National Magnetic Resonance Facility at Madison, Department of Biochemistry, University of Wisconsin-Madison, Madison, Wisconsin 53706, USA.
Sci Data. 2017 May 23;4:170073. doi: 10.1038/sdata.2017.73.
Rigorous characterization of small organic molecules in terms of their structural and biological properties is vital to biomedical research. The three-dimensional structure of a molecule, its 'photo ID', is inefficient for searching and matching tasks. Instead, identifiers play a key role in accessing compound data. Unique and reproducible molecule and atom identifiers are required to ensure the correct cross-referencing of properties associated with compounds archived in databases. The best approach to this requirement is the International Chemical Identifier (InChI). However, the current implementation of InChI fails to provide a complete standard for atom nomenclature, and incorrect use of the InChI standard has resulted in the proliferation of non-unique identifiers. We propose a methodology and associated software tools, named ALATIS, that overcomes these shortcomings. ALATIS is an adaptation of InChI, which operates fully within the InChI convention to provide unique and reproducible molecule and all atom identifiers. ALATIS includes an InChI extension for unique atom labeling of symmetric molecules. ALATIS forms the basis for improving reproducibility and unifying cross-referencing across databases.

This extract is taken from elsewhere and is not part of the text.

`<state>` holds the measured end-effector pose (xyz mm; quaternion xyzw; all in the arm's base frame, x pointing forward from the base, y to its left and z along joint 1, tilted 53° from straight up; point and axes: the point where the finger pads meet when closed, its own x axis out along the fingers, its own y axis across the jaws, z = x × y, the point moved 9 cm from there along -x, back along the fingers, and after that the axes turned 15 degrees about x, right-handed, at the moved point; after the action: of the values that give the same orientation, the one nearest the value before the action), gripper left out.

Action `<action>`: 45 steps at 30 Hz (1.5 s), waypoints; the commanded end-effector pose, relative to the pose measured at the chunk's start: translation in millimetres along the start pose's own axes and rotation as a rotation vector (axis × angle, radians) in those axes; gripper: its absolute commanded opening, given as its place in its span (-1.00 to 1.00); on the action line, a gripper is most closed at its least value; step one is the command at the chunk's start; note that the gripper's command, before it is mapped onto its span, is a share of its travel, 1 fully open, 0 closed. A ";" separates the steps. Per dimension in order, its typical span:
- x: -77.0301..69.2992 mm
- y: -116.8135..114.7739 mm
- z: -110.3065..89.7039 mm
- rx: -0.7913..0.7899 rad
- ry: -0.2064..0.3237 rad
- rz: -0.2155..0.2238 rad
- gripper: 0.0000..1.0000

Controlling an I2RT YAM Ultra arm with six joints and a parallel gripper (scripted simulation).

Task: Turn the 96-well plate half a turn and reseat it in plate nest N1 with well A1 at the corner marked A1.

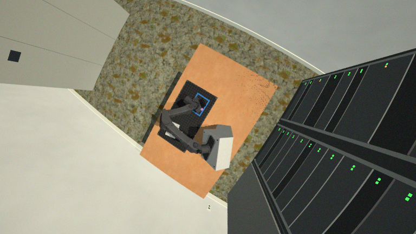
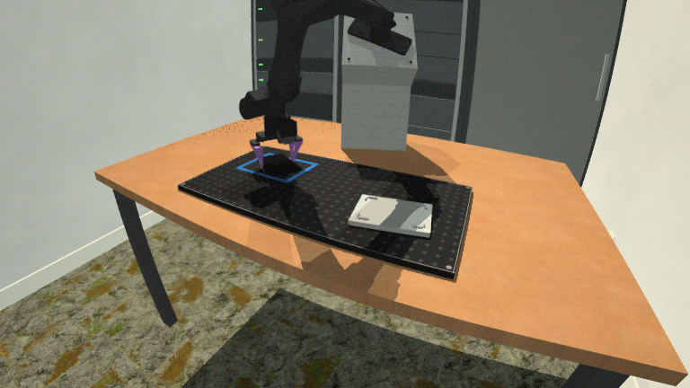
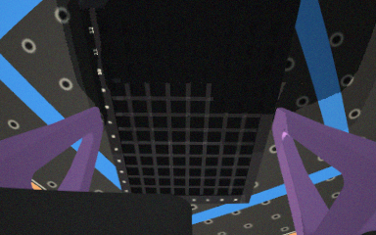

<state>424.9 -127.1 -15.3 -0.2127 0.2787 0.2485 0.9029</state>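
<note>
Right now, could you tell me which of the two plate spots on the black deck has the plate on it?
The blue-taped outline B1, under the open hand, holds the dark plate. The pale nest N1, farther along the deck, has no plate.

The hand (image 2: pixel 275 150) is hanging open directly over the 96-well plate (image 2: pixel 277 164), its purple fingers standing off either long side with gaps showing. The grey pedestal (image 2: pixel 375 109) is blocking the table's (image 2: pixel 534 241) far side. Between the blue B1 outline (image 2: pixel 252 171) and plate nest N1 (image 2: pixel 390 216), bare perforated deck (image 2: pixel 315 200) is lying open.
</note>
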 end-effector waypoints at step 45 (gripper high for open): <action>-81.1 -3.4 -5.3 0.014 -0.001 -0.002 1.00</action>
<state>371.6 -151.8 34.0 -0.2179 0.2748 0.2461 0.9036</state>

严格描述小分子的结构和生物特性对于生物医药研究至关重要。分子的三维结构,即其“照片 ID”,在搜索和匹配任务中效率低下。相反,标识符在访问化合物数据方面起着关键作用。需要唯一且可重复的分子和原子标识符,以确保正确引用数据库中存档化合物的属性。满足此要求的最佳方法是国际化学标识符 (InChI)。然而,当前的 InChI 实现未能为原子命名提供完整的标准,并且对 InChI 标准的不正确使用导致非唯一标识符的扩散。我们提出了一种名为 ALATIS 的方法和相关软件工具,可克服这些缺点。ALATIS 是 InChI 的一种改编,它完全在 InChI 规范内运行,以提供唯一且可重复的分子和所有原子标识符。ALATIS 包括一种用于对称分子的独特原子标记的 InChI 扩展。ALATIS 为提高数据库之间的可重复性和统一交叉引用奠定了基础。